RE: Itō Jetnil-Kijiner Niviana Pato
A lot of poetry stories get conveyed down my newsfeed. Here’re three of special significance from this week.
First is a short film of Hiromi Itō reading her poem “The Moon”. Itō is (in)famous in Japan, often credited with opening the space for a frank, fresh, new women’s writing. I discovered her in Rothenberg’s and Joris’ Poems for the Millenium, then her Killing Kanoko, a selection of poems translated by Jeffrey Angles, whose title poem recounts the common but no less hair-raising homicidal resentment mothers feel for their newborns. I still owe Action Books a review of her Wild Grass of the Riverbank—watch for it here….

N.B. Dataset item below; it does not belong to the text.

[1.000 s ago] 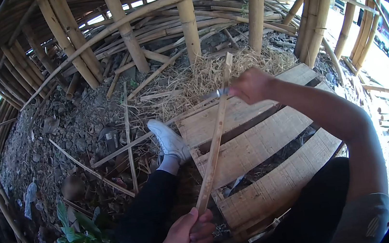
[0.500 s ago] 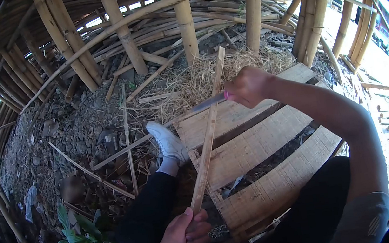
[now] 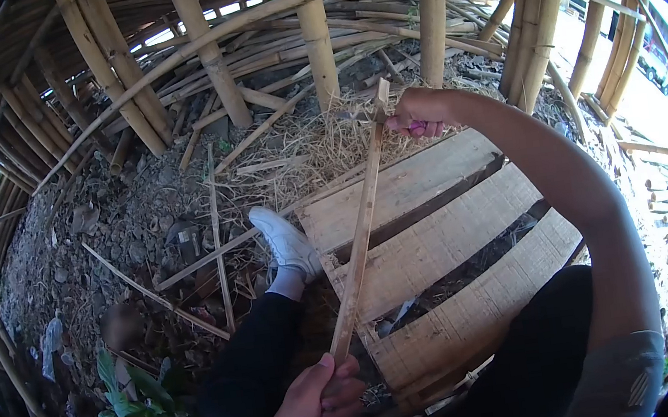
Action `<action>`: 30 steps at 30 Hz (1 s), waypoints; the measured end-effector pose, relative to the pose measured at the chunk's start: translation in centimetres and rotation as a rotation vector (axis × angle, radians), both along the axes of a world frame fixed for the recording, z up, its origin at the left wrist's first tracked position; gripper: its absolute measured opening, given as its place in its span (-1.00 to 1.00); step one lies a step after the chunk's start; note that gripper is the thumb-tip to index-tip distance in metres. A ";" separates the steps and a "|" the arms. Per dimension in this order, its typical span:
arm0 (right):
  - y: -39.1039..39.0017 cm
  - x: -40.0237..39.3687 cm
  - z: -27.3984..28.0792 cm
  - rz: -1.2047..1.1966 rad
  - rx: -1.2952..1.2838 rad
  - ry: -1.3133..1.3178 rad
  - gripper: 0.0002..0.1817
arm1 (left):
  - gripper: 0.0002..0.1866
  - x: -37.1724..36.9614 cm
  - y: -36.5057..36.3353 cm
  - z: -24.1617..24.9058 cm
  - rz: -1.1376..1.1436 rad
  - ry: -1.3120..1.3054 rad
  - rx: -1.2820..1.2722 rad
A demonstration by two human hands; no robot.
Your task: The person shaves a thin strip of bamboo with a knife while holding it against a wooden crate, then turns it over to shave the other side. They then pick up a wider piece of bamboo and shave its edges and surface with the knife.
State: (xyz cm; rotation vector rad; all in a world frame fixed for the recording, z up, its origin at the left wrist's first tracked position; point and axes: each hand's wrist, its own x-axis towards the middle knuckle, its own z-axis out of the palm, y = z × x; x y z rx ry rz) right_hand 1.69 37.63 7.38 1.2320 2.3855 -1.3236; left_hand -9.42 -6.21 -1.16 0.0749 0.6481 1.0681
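My left hand [image 3: 322, 399] is closed round the near end of a long split bamboo strip [image 3: 364, 234], which slants away from me across the edge of a slatted wooden pallet [image 3: 457, 256]. Toward the strip's far end, my right hand [image 3: 425, 111] grips a knife by its pink handle [image 3: 417, 127]. The blade, partly seen, lies across the strip close to its far tip. Most of the handle is hidden by my fingers.
Pale shavings [image 3: 288, 172] litter the ground beyond the pallet. Beside it rests my white shoe [image 3: 281, 240]. Upright bamboo poles [image 3: 319, 52] and a curved bamboo rail [image 3: 244, 21] stand ahead. Green leaves [image 3: 146, 407] lie at lower left, near loose strips [image 3: 157, 293].
My right hand has moved away from me along the strip with the knife, from around its middle to near the far tip. My left hand has stayed in place.
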 end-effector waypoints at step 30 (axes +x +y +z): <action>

Next is a short article by Bill McKibben concerning the poets Kathy Jetnil-Kijiner and Aka Niviana, two young women, one from the Marshall Islands, the other from Greenland, who grapple with the realities of climate change poetically, a topic often ventured here. I already knew of Jetnil-Kijiner: I teach her poem “Dear Matafele Peinam” every year to my introductory English students.
Finally is an interview with a poet not too well known in Anglophone poetry circles (or so it seems to me), Chus Pato, arguably one of the most important poets writing in Galician.